- Aim of the task
After finding the line with "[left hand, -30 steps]" in the entries below, retype exactly each line from there through the line with "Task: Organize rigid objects", including that final line.

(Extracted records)
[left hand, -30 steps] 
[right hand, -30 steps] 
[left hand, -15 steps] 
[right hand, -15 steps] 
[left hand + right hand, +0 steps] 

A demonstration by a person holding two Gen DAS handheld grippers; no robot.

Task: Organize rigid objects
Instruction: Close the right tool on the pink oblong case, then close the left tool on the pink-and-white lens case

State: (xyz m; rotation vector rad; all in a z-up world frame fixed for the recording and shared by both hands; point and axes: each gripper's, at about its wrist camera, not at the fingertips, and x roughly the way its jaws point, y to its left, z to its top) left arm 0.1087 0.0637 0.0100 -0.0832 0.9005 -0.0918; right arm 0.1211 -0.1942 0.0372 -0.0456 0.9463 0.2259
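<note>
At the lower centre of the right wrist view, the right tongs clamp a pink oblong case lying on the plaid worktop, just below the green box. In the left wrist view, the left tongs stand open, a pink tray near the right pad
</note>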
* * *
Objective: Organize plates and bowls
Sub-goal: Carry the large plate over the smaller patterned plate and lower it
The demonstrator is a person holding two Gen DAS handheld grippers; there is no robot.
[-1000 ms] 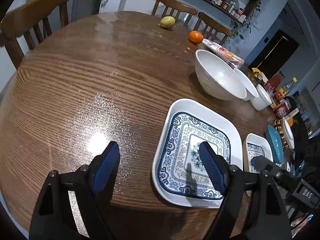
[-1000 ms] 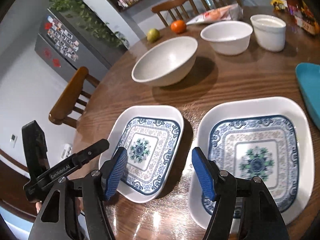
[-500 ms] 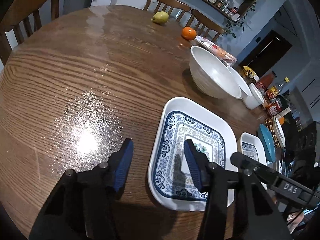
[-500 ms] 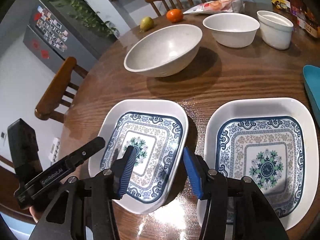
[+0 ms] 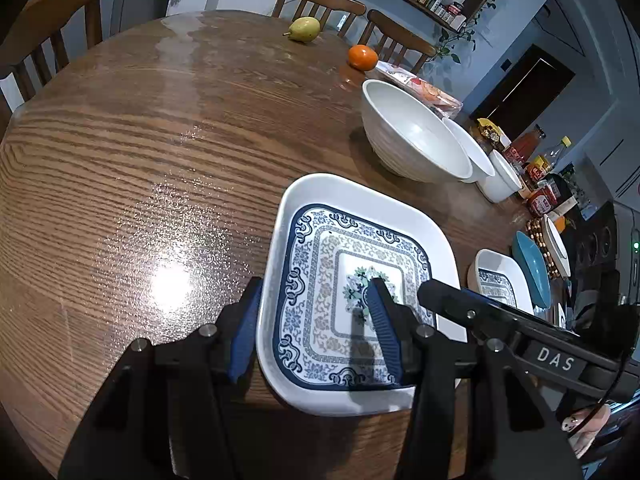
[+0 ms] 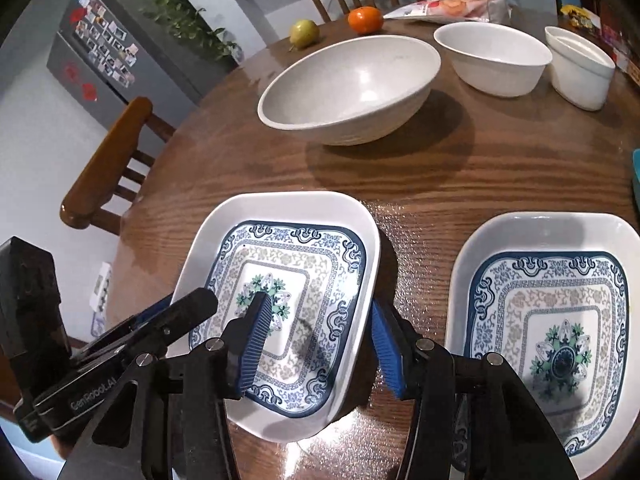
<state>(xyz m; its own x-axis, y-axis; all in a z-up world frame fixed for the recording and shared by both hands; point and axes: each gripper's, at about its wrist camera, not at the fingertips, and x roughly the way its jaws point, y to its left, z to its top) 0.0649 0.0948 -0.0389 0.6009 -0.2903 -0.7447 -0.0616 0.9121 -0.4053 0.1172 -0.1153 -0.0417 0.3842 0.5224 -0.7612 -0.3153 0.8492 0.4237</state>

- Response
[left hand, -30 steps] 
[right hand, -30 steps] 
[left hand, -15 steps] 
[right hand, -15 steps] 
[left hand + right hand, +0 steps] 

A demonstration by a person holding two Gen DAS handheld grippers; no robot.

Task: Organize rigid objects

No additional answer is expected.